The last question stumps you especially. Something pretty. You look around at the scenery. The whole place is pretty. If only we could take a photo you muse. Maybe I can draw a picture of it... You look at * to get his opinion and find him staring at your face, smiling at you, the sky almost indigo behind him ..or we could just take you back, it is almost a whisper but the grin reaches his eyes. To this date the best pick up line you have ever heard and the last thing you ever expected to hear. umm you blush eloquently. He picks up a flower and gives it to you and grabs your other hand.
You are last back for the scavenger hunt.

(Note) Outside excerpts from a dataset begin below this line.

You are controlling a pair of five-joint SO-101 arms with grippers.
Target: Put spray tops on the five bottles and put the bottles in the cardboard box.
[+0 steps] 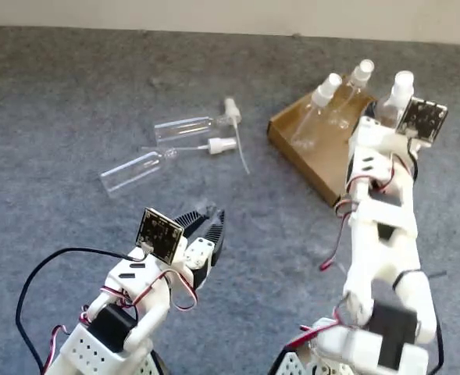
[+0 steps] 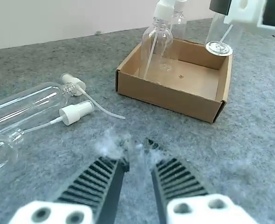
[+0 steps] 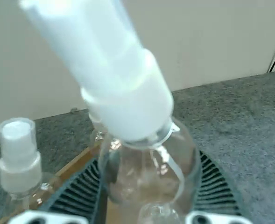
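The right arm stretches far forward across the grey felt table (image 1: 73, 86). The right gripper (image 1: 387, 117) is clamped around a clear plastic bottle with a white spray top (image 3: 146, 172), held roughly upright at the far edge of the shallow brown cardboard box (image 2: 170, 98). Two more capped clear bottles (image 1: 323, 105) stand inside the box. The left arm sits folded low near its base. The left gripper (image 2: 137, 156) points forward over the felt with its fingers slightly parted and empty. Ahead of it lie two uncapped clear bottles (image 1: 183, 127) and two loose white spray tops (image 1: 222, 145) — just beside their necks.
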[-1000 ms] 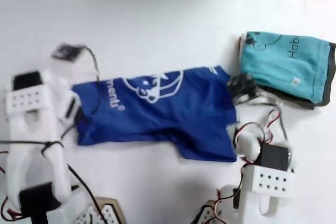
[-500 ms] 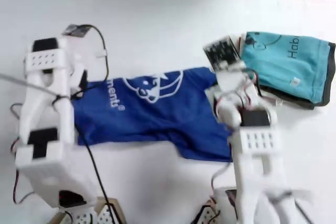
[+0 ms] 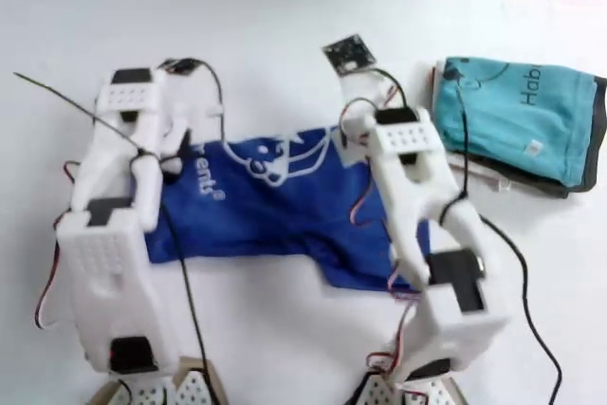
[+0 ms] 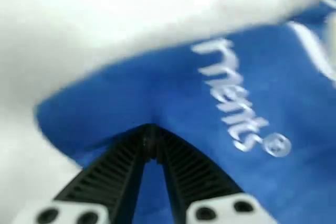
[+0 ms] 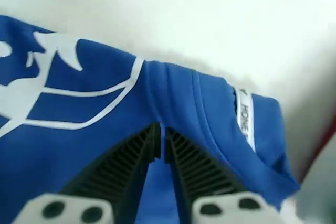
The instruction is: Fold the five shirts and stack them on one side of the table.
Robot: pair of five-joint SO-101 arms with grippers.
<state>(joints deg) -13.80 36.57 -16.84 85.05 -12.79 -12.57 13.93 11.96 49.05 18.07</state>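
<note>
A blue shirt (image 3: 275,206) with white print lies spread flat across the middle of the white table (image 3: 285,35). At the shirt's far left edge, my left gripper (image 3: 175,160) has its fingertips shut on a ridge of the blue cloth (image 4: 236,77), close to the white lettering (image 4: 236,114). My right gripper (image 3: 349,135) sits at the far right edge, shut on a crease in the fabric (image 5: 79,103) beside the collar label (image 5: 244,114). A folded teal shirt (image 3: 517,116) tops a small stack at the right of the table.
A dark folded shirt (image 3: 588,173) shows under the teal one in the stack. Both arm bases (image 3: 123,329) stand at the near edge, with loose cables (image 3: 185,282) trailing over the shirt. Bare table lies beyond the shirt's far edge.
Both arms swung from the shirt's near side corners up to its far edge. The grippers now rest on the cloth there. The shirt itself has barely shifted.
</note>
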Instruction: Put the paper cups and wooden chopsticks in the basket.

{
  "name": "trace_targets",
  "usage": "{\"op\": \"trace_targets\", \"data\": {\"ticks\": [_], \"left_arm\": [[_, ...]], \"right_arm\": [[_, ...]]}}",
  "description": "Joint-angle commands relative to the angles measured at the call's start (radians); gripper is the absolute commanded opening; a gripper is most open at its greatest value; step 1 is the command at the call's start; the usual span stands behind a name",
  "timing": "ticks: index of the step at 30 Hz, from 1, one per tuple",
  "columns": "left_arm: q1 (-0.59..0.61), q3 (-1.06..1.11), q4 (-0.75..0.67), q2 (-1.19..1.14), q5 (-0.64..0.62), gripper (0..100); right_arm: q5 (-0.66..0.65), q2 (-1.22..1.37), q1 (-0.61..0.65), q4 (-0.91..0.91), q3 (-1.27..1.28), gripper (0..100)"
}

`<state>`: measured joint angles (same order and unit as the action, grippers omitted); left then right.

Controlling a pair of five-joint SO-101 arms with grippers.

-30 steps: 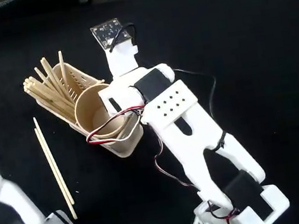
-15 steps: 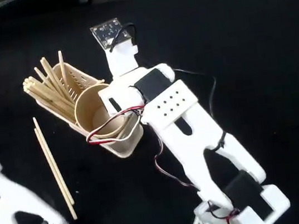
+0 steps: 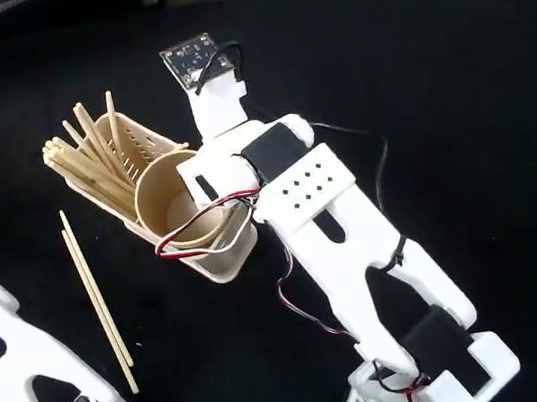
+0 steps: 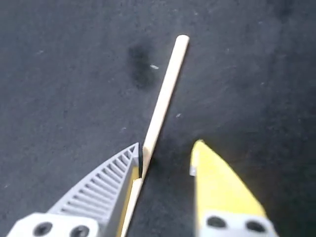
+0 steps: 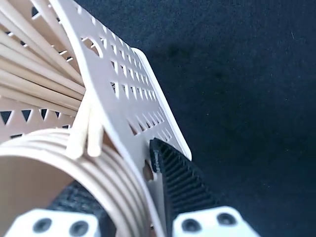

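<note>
Next to the left claw [image 4: 167,144], the chopstick [image 4: 163,94] is blurred, and its near end passes behind the claw's grey finger [image 4: 111,182] and off the picture's edge. Close against the right claw [image 5: 116,168], the paper cups [image 5: 54,168] and the basket [image 5: 123,98] are cut off by the edge, as are the bundled chopsticks [image 5: 34,64] beyond them.

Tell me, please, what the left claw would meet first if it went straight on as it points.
Probably the wooden chopstick lying beside the grey finger of the left claw, then the black table; depth is unclear.
</note>
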<state>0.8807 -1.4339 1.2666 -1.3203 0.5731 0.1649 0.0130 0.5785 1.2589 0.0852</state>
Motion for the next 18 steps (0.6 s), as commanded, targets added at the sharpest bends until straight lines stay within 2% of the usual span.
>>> {"op": "trace_targets", "data": {"ticks": [1, 6, 9, 13, 18], "left_arm": [[0.03, 0.008, -0.021, 0.003, 0.012, 14], [0.039, 0.07, -0.021, 0.002, 0.008, 13], [0.05, 0.119, -0.011, 0.003, 0.006, 3], [0.028, 0.139, 0.133, 0.014, 0.005, 3], [-0.021, -0.031, 0.388, 0.014, 0.005, 3]], "right_arm": [[-0.012, 0.206, 0.005, -0.002, 0.096, 1.1], [-0.014, 0.206, 0.005, 0.002, 0.096, 1.1], [-0.014, 0.206, 0.005, 0.002, 0.096, 1.1], [-0.014, 0.206, 0.005, 0.002, 0.096, 1.1], [-0.014, 0.206, 0.005, 0.002, 0.096, 1.1]]}}
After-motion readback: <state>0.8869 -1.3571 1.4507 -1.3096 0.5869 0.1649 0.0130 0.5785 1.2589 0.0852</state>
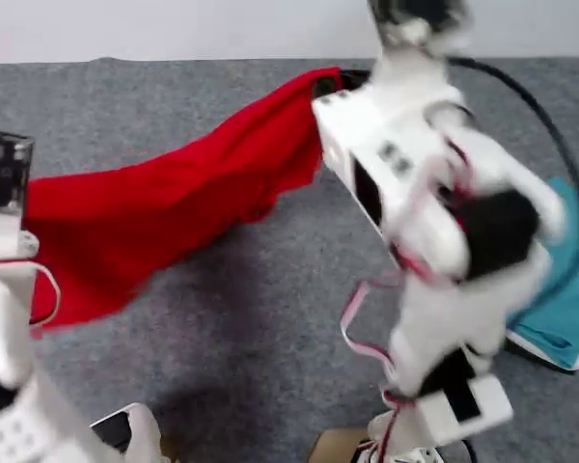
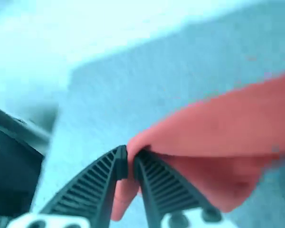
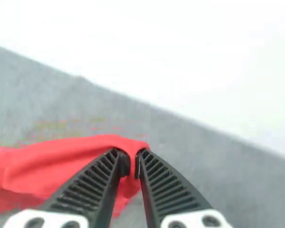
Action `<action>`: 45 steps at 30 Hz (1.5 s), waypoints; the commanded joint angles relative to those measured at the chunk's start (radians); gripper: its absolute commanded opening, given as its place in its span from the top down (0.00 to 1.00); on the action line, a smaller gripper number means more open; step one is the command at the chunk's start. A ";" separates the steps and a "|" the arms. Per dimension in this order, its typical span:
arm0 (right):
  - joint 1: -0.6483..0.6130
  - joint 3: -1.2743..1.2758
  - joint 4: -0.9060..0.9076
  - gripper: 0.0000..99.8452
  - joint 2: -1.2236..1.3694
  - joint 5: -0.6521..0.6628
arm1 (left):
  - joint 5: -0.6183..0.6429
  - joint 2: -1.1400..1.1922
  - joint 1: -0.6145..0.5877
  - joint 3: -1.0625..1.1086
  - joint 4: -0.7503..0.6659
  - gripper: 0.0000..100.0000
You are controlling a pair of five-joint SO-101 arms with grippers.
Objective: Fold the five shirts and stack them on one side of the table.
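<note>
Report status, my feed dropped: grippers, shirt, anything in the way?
Left gripper and right gripper each shut on red shirt. Shirt stretched between them. Teal cloth lies by right arm.

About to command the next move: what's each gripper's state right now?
Left gripper: closed, pinching one end of the red shirt.
Right gripper: closed, pinching the red shirt's other end.

The place reads as a robotics lab bench or test setup, not a home. A grey felt-like mat (image 1: 270, 318) covers the table, and a plain white wall (image 1: 174, 29) runs behind it. A white robot arm (image 1: 405, 164) with bare plastic housings stands over the mat, trailing a black cable (image 1: 558, 145) and loose red-and-white wires (image 1: 345, 323). A second arm (image 1: 5, 318) stands at the near edge. The cloth on hand is a red shirt (image 1: 174, 203) and a folded teal shirt (image 1: 569, 309).
</note>
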 commanded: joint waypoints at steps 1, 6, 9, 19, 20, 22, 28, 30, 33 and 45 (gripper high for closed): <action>0.022 -0.003 0.038 0.99 -0.142 0.063 | 0.021 -0.101 0.008 -0.033 -0.095 0.99; 0.039 -0.003 0.038 0.99 -0.266 0.129 | 0.021 -0.210 0.008 -0.035 -0.121 0.99; 0.064 -0.003 0.038 0.99 -0.325 0.176 | 0.023 -0.273 0.008 -0.030 -0.118 0.99; 0.142 -0.005 -0.050 0.99 -0.449 0.358 | 0.018 -0.387 0.008 0.005 0.035 0.99; 0.142 -0.005 -0.062 0.99 -0.456 0.370 | 0.018 -0.400 0.008 0.018 0.046 0.99; 0.142 -0.005 -0.079 0.99 -0.469 0.391 | 0.018 -0.431 0.008 0.050 0.054 0.99; 0.142 -0.005 -0.125 0.99 -0.504 0.450 | 0.018 -0.540 0.008 0.171 0.044 0.99; 0.142 -0.005 -0.151 0.99 -0.516 0.470 | 0.018 -0.568 0.008 0.191 0.040 0.99; 0.142 -0.005 -0.185 0.99 -0.536 0.499 | 0.018 -0.601 0.008 0.205 -0.009 0.99; 0.143 0.029 -0.168 0.99 -0.553 0.528 | 0.018 -0.629 0.006 0.211 -0.117 0.99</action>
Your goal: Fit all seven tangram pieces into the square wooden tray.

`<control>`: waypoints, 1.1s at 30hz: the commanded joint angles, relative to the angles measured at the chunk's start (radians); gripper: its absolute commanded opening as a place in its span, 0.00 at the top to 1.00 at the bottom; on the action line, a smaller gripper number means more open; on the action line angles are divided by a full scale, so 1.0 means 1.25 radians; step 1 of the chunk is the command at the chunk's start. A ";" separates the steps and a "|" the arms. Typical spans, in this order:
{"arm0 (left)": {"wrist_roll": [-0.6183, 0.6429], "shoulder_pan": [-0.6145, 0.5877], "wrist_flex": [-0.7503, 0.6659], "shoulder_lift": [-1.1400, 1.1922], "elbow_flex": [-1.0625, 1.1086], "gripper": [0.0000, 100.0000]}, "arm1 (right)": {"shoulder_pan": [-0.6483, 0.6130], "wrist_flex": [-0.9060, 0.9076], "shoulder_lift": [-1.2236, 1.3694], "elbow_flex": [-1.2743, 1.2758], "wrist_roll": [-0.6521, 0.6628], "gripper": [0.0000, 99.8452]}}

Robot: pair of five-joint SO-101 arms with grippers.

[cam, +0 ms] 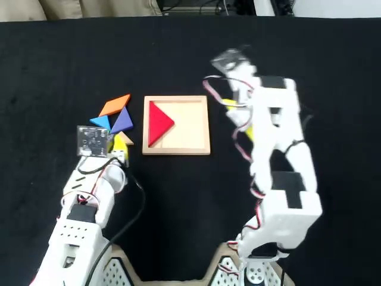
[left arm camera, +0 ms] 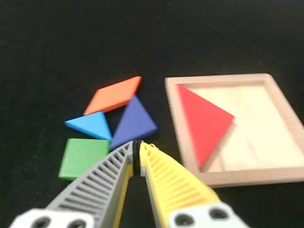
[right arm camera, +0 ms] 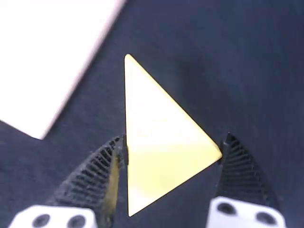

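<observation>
Both the left arm (cam: 83,220) and the right arm (cam: 280,161) are made of white plastic shells with black motor blocks between them. Thin red, black and white cables loop along their links. The left tool (left arm camera: 138,156) pairs a grey ribbed finger (left arm camera: 102,178) with a yellow one (left arm camera: 171,183), on white bases with dark screw holes. The right tool (right arm camera: 174,138) has black ribbed fingers (right arm camera: 237,166), one edged in yellow.

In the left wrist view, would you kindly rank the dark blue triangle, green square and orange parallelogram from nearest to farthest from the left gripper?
From the left gripper:
1. The dark blue triangle, right at the tips of the jaws.
2. The green square, off to the grey jaw's side.
3. The orange parallelogram, beyond the dark blue triangle, farthest.
</observation>
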 commanded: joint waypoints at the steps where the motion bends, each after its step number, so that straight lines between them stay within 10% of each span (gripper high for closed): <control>1: 0.004 -0.036 -0.014 -0.011 -0.028 0.96 | -0.106 0.002 -0.048 -0.019 0.042 0.76; 17: 0.032 -0.056 -0.017 -0.011 -0.029 0.96 | -0.297 0.092 0.002 -0.039 0.454 0.76; 33: 0.031 -0.051 -0.018 -0.011 -0.029 0.96 | -0.323 0.189 0.285 -0.344 0.441 0.76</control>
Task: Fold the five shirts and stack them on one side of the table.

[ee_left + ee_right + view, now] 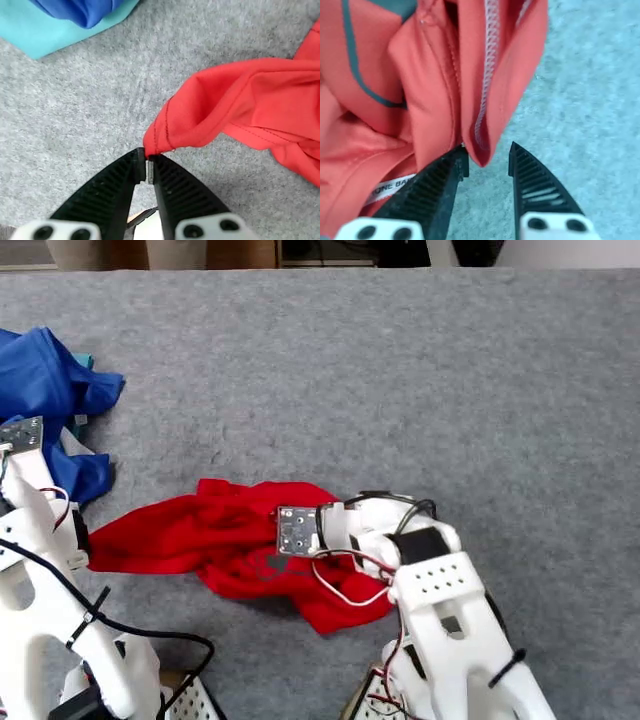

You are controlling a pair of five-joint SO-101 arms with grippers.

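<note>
We see the red shirt (200,530) crumpled at lower centre of the grey table (450,370), partly under the right arm. The left gripper (148,164) pinches its hem corner. The right gripper (487,157) stands apart around a fold. A blue shirt (45,390) on teal cloth (45,35) lies at the left edge.

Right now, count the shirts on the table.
3. The red shirt lies crumpled in the middle; a blue shirt is bunched at the left edge; a teal shirt lies under it. Others may hide beneath.
</note>
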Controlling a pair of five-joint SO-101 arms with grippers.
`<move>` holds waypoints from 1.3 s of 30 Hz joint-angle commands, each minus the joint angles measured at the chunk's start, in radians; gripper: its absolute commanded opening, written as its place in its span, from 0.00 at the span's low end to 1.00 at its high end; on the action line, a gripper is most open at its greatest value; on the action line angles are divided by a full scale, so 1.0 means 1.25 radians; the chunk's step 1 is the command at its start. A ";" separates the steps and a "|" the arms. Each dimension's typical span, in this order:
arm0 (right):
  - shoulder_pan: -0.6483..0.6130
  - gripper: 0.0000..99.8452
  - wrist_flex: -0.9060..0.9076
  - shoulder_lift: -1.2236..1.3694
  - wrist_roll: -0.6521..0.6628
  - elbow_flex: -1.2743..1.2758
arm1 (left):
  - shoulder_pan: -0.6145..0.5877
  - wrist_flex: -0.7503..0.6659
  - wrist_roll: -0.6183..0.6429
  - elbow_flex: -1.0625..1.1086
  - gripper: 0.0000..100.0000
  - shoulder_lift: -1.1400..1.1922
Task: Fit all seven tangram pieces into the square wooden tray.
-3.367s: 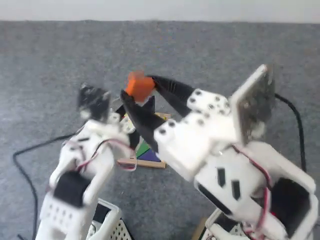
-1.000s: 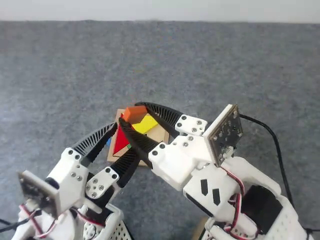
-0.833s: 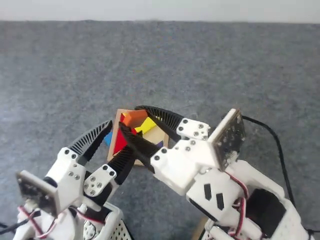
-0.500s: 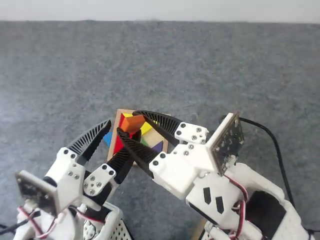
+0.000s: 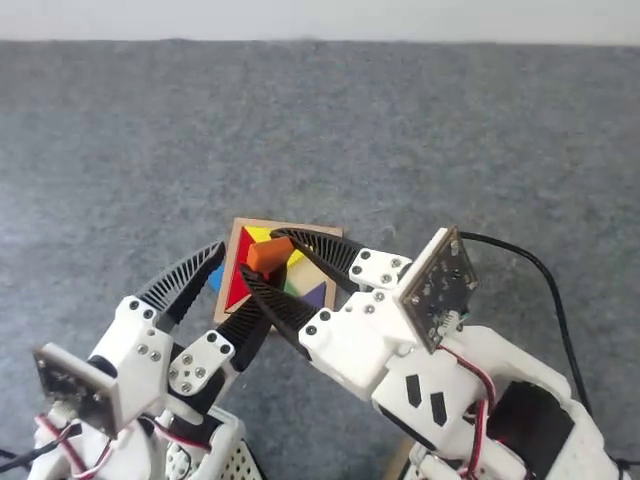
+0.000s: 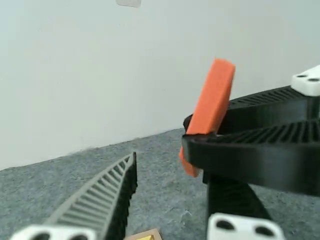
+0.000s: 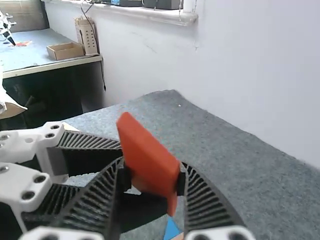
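One flat matte orange slab [image 7: 147,160] is being clenched by the ribbed black right gripper [image 7: 150,182] over the square wooden tray [image 5: 290,225]; the left gripper [image 5: 238,275] is being held spread.

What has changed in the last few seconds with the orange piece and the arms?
The right gripper, shut on the orange piece, came down from high above the table to low over the wooden tray, then drew inward over the pieces in it. The left gripper swung down from a raised pose to the tray's left side, and has stayed there, open. The tray kept its place.
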 commanded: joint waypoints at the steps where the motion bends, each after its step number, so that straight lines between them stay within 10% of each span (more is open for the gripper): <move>1: -0.009 0.01 0.017 -0.017 0.014 -0.022 | -0.018 -0.020 -0.006 -0.024 0.21 -0.002; 29: -0.039 0.01 0.141 -0.004 0.119 -0.139 | -0.056 -0.043 -0.004 0.026 0.21 0.001; 39: 0.293 0.01 -0.073 0.239 0.371 0.088 | -0.319 -0.068 -0.047 0.109 0.21 0.005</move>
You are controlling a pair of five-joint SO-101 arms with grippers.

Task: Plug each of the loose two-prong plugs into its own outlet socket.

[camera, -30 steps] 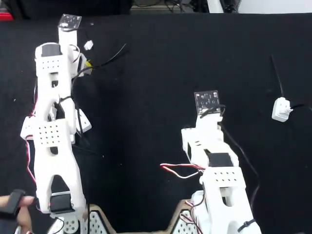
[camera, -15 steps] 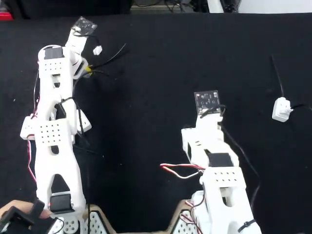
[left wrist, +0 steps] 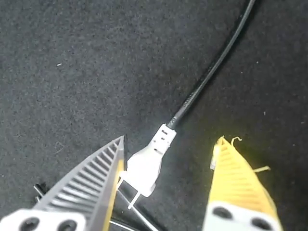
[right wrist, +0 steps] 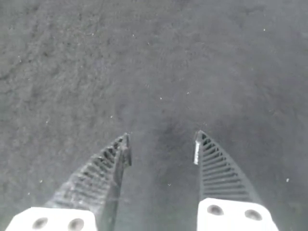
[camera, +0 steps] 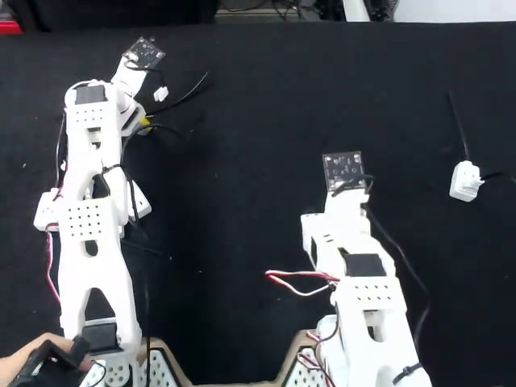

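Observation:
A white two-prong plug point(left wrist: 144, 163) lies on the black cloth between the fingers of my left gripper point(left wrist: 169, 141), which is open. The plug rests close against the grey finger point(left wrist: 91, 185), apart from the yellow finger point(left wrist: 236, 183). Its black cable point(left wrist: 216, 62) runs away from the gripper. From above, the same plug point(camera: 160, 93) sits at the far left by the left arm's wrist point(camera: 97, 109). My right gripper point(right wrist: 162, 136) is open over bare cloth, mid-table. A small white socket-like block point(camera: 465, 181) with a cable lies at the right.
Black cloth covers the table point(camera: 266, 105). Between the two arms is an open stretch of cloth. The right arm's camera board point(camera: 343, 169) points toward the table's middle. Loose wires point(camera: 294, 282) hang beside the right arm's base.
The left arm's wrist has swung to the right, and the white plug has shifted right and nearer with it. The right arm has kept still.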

Why do you choose to remember this innocent story beyond any others; more adult or juicy?
It’s simple;
You want to be *that* thrilled again. Girlishly, blushingly, tantalisingly thrilled.
Naughty Miss M.
March 25, 2006
When I was a kid I loved Enid Blyton (who didn’t?) and I went to bed each night with my cup of hot chocolate and read my book until I fell asleep. The Naughty Amelia Jane series was my absolute favourite, even more so than the Magic Faraway Tree or Famous Five.

It was about a group of toys who came to life when the boys and girls weren’t around. I fancied my toys doing that also, so it wasn’t a big stretch for my rather active imagination to see my own cabbage patch and eeyore toy doing the same thing. In the stories Amelia Jane was the ring leader and biggest trouble maker of all the toys. She was a rag doll, which explained a lot really (apparently rag dolls are loose and from the wrong side of the tracks..oh Enid, you’re a gass really!). She would rile up the other toys and convince them to do naughty, naughty things so much so that the faires would have to come and save their sorry arses before the kids came home and realised that their toys were actually alive and sold them to the local circus or something.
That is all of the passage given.